▶ [THE PROBLEM]
From the entries that follow, copy each line containing the word "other".
DATA FOR THIS TASK Start Marker
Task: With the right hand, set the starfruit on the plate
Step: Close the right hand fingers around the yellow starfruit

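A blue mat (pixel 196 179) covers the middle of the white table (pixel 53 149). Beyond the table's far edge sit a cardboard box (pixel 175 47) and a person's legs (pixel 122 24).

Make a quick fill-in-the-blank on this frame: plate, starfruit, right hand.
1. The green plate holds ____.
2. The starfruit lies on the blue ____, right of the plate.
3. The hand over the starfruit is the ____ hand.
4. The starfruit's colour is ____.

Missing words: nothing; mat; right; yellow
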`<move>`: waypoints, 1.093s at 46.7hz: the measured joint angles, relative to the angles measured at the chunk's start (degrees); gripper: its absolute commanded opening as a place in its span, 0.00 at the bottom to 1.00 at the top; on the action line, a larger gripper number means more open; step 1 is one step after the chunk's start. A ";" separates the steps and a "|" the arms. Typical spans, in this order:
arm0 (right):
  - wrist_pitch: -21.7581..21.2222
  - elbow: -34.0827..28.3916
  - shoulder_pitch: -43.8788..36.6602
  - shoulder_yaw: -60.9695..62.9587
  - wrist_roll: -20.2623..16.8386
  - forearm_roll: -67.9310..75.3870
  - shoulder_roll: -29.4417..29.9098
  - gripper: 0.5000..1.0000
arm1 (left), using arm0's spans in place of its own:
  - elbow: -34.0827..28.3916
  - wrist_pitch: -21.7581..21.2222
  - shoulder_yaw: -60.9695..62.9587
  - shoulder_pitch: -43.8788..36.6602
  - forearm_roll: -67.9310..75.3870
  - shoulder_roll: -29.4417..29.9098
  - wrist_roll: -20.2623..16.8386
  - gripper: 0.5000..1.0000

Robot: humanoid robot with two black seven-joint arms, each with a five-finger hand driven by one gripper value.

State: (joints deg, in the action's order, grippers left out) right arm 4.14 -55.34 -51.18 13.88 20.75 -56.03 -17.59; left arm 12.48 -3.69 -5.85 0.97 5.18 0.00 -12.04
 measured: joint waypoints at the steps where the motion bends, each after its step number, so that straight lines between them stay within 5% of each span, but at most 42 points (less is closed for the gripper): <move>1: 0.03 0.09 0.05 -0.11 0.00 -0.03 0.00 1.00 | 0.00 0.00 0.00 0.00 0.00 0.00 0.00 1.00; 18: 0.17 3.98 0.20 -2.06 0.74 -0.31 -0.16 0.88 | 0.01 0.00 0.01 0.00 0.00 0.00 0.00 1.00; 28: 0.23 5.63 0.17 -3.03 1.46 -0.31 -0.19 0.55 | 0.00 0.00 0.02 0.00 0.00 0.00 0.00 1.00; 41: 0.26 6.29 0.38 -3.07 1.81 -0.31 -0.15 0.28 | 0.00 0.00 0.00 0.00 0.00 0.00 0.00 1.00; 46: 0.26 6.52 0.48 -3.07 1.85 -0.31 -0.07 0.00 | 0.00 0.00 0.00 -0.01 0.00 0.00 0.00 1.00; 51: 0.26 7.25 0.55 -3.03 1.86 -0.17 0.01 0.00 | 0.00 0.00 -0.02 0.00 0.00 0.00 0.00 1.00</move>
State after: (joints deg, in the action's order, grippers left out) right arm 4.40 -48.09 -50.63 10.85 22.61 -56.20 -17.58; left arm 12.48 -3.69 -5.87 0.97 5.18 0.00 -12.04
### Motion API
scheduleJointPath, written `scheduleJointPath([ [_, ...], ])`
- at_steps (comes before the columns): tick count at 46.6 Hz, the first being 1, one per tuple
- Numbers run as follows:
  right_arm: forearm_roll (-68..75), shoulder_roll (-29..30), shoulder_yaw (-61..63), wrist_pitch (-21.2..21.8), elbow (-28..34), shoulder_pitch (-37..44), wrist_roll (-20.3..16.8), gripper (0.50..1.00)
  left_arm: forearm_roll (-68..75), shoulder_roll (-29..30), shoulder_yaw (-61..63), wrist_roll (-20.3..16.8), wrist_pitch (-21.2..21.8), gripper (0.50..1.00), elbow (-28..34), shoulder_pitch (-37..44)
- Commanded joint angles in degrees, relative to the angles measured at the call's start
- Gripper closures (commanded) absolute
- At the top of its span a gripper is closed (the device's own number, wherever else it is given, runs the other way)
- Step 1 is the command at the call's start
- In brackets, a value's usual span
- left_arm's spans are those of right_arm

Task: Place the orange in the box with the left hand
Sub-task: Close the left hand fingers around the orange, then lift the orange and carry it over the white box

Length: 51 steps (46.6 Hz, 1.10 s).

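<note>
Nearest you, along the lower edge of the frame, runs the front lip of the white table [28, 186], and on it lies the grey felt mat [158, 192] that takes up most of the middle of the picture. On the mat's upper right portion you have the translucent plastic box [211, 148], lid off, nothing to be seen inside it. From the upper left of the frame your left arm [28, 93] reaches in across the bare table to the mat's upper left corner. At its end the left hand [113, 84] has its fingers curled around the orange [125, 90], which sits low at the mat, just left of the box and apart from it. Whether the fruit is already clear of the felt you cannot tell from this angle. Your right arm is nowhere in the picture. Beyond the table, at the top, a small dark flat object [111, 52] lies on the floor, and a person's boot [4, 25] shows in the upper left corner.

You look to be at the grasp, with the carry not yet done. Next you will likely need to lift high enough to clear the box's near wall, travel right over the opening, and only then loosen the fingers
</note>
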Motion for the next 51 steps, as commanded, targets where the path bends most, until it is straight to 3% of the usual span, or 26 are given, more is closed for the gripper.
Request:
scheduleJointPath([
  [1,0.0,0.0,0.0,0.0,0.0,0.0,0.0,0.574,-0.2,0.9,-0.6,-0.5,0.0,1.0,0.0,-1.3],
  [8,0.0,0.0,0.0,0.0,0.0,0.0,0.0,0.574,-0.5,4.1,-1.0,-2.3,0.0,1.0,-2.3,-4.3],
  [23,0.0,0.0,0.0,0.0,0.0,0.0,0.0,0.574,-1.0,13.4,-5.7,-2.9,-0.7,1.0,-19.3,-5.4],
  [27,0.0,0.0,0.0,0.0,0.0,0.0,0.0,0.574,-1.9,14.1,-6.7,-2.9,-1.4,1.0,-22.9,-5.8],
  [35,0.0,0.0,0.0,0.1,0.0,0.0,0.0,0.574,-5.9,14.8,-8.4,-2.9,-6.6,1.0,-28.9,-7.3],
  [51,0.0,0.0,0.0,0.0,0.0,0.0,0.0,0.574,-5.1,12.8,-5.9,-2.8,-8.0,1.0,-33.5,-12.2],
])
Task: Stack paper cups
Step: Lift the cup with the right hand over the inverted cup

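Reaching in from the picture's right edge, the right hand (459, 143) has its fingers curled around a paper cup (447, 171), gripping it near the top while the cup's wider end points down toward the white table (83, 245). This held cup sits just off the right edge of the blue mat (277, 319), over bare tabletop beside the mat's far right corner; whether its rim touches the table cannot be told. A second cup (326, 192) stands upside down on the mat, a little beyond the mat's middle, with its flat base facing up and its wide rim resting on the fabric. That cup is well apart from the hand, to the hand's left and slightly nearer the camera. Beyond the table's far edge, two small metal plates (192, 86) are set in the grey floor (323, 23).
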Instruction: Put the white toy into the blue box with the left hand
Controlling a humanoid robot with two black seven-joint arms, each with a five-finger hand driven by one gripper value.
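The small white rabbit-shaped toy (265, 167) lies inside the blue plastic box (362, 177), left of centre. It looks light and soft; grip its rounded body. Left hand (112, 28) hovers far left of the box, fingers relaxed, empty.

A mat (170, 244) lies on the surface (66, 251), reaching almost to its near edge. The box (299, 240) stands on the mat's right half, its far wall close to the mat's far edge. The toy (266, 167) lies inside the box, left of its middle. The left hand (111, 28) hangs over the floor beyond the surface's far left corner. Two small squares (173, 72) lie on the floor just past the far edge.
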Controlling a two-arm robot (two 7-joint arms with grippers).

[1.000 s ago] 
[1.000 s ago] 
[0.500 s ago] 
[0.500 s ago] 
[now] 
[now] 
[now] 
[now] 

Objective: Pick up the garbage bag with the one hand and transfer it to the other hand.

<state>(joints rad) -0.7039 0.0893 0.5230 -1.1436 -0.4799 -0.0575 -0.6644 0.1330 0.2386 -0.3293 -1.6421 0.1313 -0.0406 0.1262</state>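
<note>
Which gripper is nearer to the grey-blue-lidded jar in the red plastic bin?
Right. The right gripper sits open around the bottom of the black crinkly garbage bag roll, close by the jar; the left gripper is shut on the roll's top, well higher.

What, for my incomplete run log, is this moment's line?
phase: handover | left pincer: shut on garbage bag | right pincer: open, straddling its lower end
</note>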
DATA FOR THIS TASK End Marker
▶ [SOLUTION FOR THIS EXERCISE]
- At the top of its span a gripper is closed (the device's own number, wherever else it is given, runs the other way)
Objective: Pick up the garbage bag with the one hand and transfer it to the other hand.

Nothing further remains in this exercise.